Ora la gente scende in piazza a Mosca, San Pietroburgo e in molte altre città , grida contro la corruzione e per la libertà , non teme la repressione. Tremilatrecento arresti non sono un fatto da poco. Dopo venti anni di nazional-putinismo si muove un embrione di società che cerca un cambio di passo. E se qualcuno pensava di emulare il modello cinese, ampi margini di tolleranza in economia accanto a un ferreo controllo politico, si sarà dovuto ricredere: l’equazione non funziona in un sistema produttivo ancora troppo poco agile e spesso in affanno.
Intanto la solidarietà agli oppositori coraggiosi, che rivendicano diritti e trasparenza, non dovrebbe essere rituale. L’Europa comunità di diritto non può restare inerte quando sono princìpi fondamentali a essere sotto scacco. Vale anche per la Russia, non solo per la Cina, l’Egitto o l’Arabia Saudita.

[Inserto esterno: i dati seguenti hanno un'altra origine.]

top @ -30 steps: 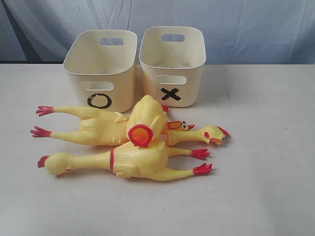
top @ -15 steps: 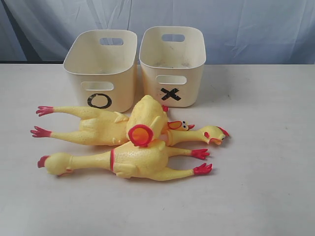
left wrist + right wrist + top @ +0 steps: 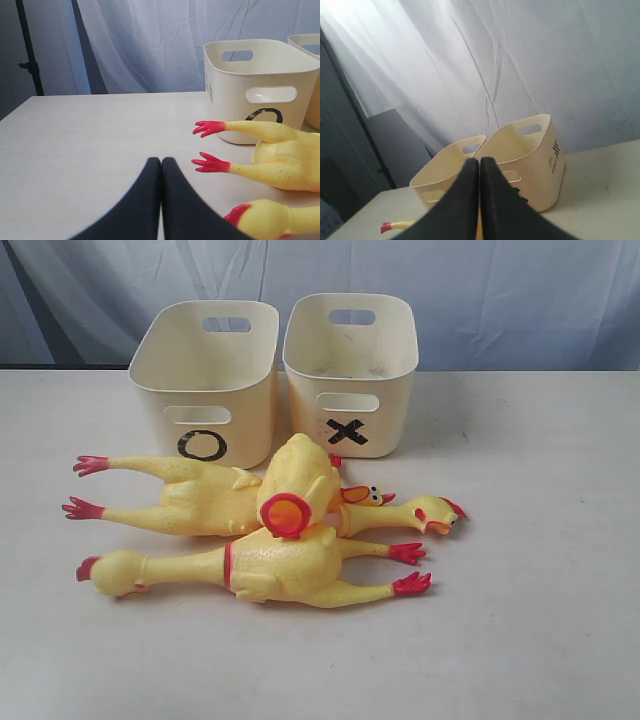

Se davvero vogliono assicurare all’Europa il ruolo che merita, i suoi dirigenti non devono temere di far sentire la propria voce. Le garanzie sui diritti sono un prezioso capitale comune degli europei. Non deve essere velleitario l’auspicio che essi sappiano trovare una sintesi credibile tra sensibilità e interessi diversi.
Oggi a Bruxelles i ministri degli Esteri Ue parleranno anche di Russia. Se insieme confermassero con chiarezza l’attenzione per quel che si muove nelle città del Paese, sarebbe un bel segnale dopo le parole semplici ma solenni di Joe Biden sulla democrazia.